WORK TASK: From the records below, output exactly the lines running from the line containing "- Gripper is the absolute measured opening" through the line containing "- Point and", and no others.

[Records from a data collection]

▶

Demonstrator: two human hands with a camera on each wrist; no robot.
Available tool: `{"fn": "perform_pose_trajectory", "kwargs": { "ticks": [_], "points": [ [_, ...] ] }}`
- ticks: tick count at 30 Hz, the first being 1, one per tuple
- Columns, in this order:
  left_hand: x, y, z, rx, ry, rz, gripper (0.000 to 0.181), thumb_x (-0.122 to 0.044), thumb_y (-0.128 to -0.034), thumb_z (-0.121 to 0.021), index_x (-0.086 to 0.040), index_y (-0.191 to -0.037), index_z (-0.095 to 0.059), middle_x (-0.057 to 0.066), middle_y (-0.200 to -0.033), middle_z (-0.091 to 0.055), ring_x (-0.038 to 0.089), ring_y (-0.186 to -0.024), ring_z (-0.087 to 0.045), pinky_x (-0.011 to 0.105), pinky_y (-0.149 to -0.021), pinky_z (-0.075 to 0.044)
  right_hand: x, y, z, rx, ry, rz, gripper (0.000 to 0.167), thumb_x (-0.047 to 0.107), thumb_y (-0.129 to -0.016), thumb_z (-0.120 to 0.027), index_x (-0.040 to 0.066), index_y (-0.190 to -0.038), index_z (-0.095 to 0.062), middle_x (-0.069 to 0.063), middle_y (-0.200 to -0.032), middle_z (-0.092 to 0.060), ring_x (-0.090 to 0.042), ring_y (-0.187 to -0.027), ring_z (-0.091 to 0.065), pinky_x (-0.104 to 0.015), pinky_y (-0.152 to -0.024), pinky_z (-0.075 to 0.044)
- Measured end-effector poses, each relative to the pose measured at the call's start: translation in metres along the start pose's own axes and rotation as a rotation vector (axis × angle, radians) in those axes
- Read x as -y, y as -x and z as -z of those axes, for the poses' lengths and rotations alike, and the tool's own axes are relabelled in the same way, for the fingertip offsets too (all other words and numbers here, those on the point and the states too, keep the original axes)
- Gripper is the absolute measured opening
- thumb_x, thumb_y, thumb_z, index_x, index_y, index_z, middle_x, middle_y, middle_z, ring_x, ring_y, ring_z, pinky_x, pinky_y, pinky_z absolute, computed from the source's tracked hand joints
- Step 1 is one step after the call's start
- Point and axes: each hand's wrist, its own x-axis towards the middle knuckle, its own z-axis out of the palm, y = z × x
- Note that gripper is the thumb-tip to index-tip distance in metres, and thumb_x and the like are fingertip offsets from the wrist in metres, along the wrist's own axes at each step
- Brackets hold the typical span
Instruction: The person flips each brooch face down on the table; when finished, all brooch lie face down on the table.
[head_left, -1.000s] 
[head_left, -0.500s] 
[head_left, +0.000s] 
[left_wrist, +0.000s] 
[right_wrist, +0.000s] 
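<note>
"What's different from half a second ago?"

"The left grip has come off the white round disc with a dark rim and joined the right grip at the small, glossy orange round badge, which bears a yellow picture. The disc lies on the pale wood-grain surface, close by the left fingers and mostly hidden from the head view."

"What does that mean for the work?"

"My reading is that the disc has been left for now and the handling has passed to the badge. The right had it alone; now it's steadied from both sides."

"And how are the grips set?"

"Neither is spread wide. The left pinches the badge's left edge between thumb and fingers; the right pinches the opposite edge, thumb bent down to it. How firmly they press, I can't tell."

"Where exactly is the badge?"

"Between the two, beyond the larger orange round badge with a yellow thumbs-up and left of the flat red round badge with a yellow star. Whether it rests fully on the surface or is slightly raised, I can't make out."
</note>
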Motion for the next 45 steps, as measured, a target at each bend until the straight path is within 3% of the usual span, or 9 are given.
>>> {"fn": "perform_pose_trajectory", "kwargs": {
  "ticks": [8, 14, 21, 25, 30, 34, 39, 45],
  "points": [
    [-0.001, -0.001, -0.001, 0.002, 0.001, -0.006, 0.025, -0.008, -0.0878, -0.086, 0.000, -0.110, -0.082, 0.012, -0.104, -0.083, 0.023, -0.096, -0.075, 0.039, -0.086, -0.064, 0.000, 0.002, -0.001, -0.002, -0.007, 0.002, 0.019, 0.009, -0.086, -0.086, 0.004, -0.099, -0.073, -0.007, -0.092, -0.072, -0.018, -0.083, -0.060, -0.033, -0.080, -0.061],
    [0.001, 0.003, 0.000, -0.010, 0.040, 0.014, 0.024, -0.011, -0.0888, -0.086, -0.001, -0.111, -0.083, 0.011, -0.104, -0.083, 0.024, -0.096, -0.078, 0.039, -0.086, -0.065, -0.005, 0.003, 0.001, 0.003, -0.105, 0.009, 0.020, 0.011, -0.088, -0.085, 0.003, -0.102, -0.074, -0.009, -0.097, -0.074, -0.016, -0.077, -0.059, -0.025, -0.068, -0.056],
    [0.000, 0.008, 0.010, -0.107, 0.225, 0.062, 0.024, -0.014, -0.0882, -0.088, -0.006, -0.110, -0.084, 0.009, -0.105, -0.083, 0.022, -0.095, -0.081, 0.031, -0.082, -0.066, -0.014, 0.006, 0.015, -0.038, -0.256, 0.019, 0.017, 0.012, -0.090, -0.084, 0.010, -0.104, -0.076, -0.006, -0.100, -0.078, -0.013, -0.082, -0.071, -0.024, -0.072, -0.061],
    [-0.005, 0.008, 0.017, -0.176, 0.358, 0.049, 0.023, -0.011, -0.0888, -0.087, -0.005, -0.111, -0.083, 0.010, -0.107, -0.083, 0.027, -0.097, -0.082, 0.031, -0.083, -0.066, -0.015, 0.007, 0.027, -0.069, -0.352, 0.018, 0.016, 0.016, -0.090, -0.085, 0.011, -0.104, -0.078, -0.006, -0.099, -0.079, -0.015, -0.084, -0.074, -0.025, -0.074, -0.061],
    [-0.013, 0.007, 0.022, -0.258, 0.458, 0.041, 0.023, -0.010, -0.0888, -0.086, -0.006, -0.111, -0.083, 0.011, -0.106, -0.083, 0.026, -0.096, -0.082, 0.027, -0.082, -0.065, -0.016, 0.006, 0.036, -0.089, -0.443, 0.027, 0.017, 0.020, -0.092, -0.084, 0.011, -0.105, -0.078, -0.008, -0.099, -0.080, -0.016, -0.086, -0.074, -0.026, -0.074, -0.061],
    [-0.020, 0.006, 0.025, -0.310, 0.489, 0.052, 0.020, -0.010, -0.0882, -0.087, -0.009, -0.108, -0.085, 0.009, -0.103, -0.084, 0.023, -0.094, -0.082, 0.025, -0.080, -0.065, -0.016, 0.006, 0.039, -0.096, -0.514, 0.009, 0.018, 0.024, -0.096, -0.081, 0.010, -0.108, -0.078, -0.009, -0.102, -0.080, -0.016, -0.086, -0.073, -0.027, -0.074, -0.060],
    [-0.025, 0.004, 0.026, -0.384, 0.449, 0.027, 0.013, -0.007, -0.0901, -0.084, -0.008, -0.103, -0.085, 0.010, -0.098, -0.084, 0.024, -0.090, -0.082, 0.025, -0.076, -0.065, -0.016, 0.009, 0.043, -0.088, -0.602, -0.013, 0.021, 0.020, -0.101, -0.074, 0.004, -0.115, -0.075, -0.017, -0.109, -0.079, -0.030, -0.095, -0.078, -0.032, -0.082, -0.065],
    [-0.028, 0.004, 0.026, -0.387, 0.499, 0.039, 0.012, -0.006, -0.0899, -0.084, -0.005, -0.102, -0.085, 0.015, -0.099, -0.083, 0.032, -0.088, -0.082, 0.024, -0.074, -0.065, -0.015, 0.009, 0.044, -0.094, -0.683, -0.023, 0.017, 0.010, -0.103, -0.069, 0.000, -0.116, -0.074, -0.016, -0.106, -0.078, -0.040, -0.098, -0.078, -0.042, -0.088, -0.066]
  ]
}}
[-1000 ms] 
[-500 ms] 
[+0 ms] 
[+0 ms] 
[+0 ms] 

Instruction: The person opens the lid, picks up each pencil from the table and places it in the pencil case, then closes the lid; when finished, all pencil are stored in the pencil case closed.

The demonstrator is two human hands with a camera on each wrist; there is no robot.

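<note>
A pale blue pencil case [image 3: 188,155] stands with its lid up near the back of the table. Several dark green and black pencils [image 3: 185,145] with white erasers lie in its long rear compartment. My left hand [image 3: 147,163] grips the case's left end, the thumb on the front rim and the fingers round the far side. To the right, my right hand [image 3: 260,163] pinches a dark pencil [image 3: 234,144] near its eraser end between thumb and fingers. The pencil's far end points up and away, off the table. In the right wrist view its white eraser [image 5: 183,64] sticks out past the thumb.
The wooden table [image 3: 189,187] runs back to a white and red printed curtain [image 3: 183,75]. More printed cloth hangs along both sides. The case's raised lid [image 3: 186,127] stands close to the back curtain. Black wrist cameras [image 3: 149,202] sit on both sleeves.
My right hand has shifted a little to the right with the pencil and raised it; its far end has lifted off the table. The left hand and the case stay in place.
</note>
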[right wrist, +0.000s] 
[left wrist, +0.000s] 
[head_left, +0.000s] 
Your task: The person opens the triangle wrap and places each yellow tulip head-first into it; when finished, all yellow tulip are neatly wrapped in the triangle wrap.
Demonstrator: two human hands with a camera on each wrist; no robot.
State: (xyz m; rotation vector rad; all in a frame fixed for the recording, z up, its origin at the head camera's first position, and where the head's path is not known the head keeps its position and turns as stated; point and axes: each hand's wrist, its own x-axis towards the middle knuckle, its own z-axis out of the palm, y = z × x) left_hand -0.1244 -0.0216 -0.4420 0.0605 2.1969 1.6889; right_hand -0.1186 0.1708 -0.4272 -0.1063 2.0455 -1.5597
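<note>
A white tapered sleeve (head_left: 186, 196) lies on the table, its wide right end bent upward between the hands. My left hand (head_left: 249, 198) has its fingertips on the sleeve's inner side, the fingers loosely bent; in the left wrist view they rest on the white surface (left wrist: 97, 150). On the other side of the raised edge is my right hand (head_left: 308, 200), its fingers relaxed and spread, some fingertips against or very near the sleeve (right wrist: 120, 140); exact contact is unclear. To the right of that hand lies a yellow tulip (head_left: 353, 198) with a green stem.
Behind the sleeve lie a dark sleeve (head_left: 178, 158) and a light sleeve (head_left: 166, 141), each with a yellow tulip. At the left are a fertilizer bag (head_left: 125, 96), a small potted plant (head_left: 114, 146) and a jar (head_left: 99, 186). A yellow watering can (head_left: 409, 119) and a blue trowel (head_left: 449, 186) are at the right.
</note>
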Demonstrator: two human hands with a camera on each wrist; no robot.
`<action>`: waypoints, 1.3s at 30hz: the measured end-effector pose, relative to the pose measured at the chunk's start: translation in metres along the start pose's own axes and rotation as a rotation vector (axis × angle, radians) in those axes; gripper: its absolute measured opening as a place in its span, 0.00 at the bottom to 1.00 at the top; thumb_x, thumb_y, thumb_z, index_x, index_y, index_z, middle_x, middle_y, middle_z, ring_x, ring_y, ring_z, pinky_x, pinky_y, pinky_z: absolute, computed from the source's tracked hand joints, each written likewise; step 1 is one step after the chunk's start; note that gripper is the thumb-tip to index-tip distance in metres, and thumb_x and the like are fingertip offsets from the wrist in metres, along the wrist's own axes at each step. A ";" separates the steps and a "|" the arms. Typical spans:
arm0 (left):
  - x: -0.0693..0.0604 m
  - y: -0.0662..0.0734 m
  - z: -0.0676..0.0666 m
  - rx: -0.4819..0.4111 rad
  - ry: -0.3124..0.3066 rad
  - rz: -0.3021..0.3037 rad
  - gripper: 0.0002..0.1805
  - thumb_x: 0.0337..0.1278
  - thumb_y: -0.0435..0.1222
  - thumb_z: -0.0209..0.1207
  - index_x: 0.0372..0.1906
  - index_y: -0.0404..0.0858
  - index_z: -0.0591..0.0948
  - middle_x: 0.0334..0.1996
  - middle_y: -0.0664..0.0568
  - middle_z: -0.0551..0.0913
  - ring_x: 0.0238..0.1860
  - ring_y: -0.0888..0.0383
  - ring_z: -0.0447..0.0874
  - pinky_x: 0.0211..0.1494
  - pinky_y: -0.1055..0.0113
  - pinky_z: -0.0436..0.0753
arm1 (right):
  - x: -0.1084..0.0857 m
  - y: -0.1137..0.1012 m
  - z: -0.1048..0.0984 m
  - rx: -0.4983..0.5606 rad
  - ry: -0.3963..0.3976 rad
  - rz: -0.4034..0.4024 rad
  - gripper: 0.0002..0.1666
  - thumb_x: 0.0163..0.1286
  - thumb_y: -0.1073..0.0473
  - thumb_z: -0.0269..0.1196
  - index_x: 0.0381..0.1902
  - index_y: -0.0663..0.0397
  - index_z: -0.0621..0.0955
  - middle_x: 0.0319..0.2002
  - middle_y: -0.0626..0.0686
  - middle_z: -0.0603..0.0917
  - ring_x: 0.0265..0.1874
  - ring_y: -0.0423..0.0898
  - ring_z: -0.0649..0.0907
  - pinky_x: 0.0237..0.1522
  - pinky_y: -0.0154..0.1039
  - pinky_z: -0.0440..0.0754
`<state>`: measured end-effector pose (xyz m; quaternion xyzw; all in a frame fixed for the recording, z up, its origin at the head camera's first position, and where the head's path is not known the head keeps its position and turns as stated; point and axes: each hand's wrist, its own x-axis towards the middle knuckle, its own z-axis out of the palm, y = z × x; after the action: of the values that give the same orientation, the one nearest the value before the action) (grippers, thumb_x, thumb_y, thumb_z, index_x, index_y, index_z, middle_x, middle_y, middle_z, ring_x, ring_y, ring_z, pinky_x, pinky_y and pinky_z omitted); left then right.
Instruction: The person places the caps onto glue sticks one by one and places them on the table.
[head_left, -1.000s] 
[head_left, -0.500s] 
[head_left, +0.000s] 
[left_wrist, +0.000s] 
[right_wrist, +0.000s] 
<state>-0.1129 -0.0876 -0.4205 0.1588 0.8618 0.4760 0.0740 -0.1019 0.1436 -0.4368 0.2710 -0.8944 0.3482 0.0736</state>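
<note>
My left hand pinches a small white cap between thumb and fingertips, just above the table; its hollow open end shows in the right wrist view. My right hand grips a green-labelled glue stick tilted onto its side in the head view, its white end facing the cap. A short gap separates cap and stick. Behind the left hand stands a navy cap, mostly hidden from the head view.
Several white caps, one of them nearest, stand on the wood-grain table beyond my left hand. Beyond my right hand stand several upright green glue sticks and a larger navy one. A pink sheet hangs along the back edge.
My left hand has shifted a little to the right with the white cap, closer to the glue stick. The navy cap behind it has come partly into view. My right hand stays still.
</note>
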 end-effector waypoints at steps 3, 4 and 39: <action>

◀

TASK ANSWER:
- Gripper is the absolute measured opening
- thumb_x, thumb_y, thumb_z, index_x, index_y, index_z, middle_x, middle_y, middle_z, ring_x, ring_y, ring_z, pinky_x, pinky_y, pinky_z absolute, computed from the source's tracked hand joints
- Step 1 is one step after the call's start
- Point and axes: each hand's wrist, its own x-axis towards the middle knuckle, its own z-axis out of the palm, y = z × x

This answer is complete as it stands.